(Work request):
Only the lines below between the ones containing "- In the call" and "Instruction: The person", inclusive, are to be reproduced, each exactly as it stands.

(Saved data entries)
● ● ● ● ●

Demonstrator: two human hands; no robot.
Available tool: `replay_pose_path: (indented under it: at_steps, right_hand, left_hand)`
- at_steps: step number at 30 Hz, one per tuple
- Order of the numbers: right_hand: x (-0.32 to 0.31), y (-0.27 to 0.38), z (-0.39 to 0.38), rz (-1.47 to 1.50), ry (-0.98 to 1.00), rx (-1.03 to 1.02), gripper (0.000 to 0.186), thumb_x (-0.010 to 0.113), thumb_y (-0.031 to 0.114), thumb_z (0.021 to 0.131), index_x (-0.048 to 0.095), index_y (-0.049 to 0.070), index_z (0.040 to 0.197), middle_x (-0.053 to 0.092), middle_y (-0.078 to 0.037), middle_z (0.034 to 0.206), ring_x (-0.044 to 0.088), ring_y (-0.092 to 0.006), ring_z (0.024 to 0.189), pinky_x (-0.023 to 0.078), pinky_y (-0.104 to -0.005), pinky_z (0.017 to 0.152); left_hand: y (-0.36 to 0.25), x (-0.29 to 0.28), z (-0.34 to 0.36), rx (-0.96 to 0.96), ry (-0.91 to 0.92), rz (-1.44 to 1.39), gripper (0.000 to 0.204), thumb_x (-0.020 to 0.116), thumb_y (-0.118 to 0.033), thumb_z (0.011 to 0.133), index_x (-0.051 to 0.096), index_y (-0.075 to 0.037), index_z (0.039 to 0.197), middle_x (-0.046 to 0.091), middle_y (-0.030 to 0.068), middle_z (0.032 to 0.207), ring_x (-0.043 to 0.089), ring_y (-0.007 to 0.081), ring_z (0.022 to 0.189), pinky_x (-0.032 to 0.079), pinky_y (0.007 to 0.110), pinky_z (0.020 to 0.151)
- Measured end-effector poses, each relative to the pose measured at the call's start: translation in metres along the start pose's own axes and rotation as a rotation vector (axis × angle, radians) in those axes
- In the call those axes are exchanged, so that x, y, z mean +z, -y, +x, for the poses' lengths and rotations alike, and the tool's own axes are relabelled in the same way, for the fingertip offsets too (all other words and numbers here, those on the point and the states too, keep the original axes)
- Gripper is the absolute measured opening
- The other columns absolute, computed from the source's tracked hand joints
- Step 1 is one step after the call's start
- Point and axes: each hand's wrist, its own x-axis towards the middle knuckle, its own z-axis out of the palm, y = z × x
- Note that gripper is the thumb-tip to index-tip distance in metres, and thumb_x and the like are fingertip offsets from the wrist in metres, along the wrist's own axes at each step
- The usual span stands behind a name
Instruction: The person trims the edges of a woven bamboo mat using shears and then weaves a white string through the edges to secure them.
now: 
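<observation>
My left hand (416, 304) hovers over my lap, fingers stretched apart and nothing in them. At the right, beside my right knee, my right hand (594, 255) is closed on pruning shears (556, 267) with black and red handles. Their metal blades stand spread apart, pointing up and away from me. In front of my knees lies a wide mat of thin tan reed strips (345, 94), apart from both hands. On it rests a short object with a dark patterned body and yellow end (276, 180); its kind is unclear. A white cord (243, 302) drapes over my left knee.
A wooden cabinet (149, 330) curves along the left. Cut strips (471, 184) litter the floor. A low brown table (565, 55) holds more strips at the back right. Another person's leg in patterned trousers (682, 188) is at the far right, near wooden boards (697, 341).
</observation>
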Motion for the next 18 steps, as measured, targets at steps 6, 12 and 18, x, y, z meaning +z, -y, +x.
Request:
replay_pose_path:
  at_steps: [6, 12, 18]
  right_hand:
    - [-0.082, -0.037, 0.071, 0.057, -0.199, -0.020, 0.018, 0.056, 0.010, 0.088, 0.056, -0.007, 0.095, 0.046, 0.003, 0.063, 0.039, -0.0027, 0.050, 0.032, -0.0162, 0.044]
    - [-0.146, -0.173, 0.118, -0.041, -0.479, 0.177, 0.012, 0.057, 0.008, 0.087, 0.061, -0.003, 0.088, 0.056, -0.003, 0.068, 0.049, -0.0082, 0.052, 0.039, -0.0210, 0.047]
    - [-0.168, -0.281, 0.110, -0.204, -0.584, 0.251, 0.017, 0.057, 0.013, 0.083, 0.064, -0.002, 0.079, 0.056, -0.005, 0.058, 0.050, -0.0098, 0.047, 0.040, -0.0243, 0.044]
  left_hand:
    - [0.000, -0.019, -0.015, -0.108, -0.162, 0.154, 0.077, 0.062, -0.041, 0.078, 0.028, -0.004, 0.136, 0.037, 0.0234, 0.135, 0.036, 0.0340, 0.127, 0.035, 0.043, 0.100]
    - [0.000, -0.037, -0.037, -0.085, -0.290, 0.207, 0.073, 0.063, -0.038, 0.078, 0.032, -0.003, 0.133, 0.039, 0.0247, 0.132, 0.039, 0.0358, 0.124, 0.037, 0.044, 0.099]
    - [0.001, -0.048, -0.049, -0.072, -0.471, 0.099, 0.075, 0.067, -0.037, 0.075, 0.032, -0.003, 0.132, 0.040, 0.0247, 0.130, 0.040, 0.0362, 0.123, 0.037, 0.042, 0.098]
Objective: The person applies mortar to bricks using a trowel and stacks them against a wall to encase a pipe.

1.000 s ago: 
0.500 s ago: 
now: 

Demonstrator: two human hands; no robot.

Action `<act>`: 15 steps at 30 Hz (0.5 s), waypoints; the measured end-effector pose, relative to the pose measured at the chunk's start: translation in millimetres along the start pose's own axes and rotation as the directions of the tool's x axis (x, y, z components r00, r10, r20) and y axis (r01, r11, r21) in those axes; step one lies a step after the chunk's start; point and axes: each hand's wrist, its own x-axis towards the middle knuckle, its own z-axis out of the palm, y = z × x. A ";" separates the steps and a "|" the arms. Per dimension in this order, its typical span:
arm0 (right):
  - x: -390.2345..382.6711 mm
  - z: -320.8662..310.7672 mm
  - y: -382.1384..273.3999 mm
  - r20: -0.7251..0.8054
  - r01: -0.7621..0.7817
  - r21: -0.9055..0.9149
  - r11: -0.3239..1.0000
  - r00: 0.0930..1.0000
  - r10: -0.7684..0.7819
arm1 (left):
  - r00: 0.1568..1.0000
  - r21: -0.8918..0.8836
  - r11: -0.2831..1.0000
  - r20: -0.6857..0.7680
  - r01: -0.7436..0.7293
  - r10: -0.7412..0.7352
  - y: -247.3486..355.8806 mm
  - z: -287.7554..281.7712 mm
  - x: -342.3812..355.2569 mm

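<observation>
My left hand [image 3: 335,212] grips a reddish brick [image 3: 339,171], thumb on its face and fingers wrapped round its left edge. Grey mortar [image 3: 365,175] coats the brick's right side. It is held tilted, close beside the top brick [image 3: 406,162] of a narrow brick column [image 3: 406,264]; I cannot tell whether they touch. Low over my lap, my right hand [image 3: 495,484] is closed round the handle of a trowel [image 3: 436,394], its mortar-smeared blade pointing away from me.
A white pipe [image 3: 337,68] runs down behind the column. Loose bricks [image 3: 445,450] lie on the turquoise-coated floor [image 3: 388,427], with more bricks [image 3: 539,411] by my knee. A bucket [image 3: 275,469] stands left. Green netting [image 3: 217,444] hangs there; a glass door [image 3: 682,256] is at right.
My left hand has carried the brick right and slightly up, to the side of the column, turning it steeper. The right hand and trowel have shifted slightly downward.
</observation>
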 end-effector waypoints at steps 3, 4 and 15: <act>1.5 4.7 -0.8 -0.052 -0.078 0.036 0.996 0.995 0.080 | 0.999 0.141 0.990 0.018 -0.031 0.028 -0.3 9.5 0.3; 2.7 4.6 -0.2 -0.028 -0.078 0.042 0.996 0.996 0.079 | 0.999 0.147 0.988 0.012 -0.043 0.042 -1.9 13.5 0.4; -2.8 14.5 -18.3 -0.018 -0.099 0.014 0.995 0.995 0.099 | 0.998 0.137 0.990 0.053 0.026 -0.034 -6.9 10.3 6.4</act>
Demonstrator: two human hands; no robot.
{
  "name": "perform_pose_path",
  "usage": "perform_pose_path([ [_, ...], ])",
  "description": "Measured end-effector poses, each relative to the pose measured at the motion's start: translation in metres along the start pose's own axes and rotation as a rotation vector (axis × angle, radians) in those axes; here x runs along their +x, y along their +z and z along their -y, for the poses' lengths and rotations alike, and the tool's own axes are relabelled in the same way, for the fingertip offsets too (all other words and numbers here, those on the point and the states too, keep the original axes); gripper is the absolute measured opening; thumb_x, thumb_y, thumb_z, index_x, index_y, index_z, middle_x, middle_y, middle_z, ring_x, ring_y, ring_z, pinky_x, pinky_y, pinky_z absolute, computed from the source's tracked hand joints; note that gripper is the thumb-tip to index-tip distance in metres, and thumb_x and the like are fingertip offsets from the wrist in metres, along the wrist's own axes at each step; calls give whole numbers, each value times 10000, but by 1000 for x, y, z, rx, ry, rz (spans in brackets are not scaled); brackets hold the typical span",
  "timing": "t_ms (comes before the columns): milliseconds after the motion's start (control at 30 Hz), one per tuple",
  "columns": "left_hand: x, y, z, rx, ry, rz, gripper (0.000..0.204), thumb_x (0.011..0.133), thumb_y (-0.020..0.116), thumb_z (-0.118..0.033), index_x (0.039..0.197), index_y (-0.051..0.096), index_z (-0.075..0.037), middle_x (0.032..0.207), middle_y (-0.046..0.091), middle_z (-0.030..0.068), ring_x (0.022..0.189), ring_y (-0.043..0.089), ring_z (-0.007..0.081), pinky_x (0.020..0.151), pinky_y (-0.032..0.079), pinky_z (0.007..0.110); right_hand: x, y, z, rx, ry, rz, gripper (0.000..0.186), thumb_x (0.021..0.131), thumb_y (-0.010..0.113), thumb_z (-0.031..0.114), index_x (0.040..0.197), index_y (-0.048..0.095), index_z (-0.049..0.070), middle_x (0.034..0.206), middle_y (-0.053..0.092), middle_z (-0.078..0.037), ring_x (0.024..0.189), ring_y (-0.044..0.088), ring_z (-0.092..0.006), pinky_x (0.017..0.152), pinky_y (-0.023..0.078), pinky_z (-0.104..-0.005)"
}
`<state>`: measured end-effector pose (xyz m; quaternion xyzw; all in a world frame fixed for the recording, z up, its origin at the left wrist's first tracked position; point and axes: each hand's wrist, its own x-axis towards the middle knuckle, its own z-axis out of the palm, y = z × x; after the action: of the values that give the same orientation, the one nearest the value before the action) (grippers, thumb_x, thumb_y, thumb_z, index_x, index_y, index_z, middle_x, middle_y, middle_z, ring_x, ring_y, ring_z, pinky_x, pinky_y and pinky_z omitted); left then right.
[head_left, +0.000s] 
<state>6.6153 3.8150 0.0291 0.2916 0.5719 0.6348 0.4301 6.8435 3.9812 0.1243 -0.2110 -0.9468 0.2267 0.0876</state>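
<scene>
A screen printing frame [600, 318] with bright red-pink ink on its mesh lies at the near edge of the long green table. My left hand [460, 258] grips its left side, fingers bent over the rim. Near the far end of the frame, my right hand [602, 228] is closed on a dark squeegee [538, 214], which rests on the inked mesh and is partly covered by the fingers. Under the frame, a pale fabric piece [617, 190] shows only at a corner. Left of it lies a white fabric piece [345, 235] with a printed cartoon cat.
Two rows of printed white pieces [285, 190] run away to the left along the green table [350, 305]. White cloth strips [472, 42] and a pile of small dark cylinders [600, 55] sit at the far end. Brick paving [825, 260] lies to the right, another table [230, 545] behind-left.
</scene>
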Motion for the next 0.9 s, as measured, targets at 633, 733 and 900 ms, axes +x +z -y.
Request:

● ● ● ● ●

(Written answer):
- In the call those axes are exchanged, so that x, y, z mean +z, -y, +x, for the poses' lengths and rotations alike, and the tool's own axes are relabelled in the same way, for the fingertip offsets too (all other words and numbers here, those on the point and the states too, keep the original axes)
- Gripper is the absolute measured opening
- The other columns absolute, computed from the source's tracked hand joints
- Step 1 is one step after the call's start
- Point and axes: each hand's wrist, its own x-axis towards the middle knuckle, its own z-axis out of the palm, y = z × x
- Note that gripper is the thumb-tip to index-tip distance in metres, and thumb_x and the like are fingertip offsets from the wrist in metres, along the wrist's own axes at each step
- The usual span stands behind a name
Instruction: The person trims the edges of a woven bamboo mat using shears and then weaves a white string through the edges to secure them.

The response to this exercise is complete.